WHAT TO PRODUCE: Set down all of the data that follows word for word, without the images.

++++++++++

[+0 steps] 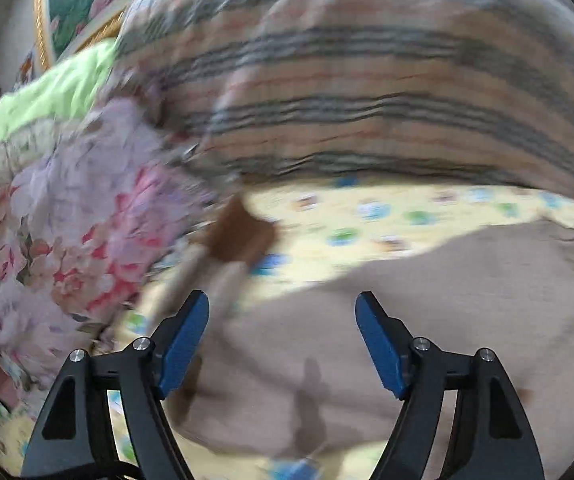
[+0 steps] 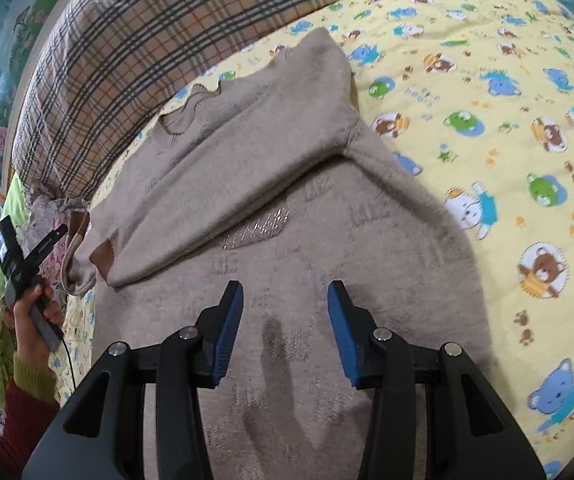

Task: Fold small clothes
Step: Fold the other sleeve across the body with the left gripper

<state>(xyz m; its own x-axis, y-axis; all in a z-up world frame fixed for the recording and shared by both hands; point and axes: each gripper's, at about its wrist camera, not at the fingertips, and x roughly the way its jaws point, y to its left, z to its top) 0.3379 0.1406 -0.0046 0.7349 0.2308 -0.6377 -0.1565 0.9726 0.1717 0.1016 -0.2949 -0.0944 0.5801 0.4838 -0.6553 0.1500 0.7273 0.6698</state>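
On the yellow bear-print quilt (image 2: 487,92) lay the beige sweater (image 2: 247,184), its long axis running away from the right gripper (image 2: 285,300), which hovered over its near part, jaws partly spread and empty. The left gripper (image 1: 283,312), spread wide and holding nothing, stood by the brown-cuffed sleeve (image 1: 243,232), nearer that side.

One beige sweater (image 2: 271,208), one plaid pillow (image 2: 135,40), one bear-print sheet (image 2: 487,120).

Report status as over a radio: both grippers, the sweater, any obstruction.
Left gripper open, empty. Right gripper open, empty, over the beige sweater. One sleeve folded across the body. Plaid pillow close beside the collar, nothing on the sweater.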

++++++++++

SOLVED PROBLEM:
[+0 steps] 
[+0 steps] 

Task: Fold small clothes
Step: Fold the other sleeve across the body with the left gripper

<state>(xyz m; its own x-axis, y-axis; all in a z-up world frame fixed for the recording and shared by both hands; point and axes: each gripper's, at about its wrist camera, not at the fingertips, and x roughly the way its jaws point, y to its left, z to its top) 0.3379 0.1406 -0.0046 0.7349 0.2308 -0.6377 -0.1565 0.9726 0.1717 0.1016 -0.2949 -0.0944 0.5801 0.4838 -0.6553 0.1500 0.7273 0.6698</state>
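On the yellow bear-print quilt (image 2: 487,92) lay the beige sweater (image 2: 247,184), its long axis running away from the right gripper (image 2: 285,300), which hovered over its near part, jaws partly spread and empty. The left gripper (image 1: 283,312), spread wide and holding nothing, stood by the brown-cuffed sleeve (image 1: 243,232), nearer that side.

One beige sweater (image 2: 271,208), one plaid pillow (image 2: 135,40), one bear-print sheet (image 2: 487,120).

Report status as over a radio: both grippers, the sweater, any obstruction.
Left gripper open, empty. Right gripper open, empty, over the beige sweater. One sleeve folded across the body. Plaid pillow close beside the collar, nothing on the sweater.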

What this exercise needed has been supplied.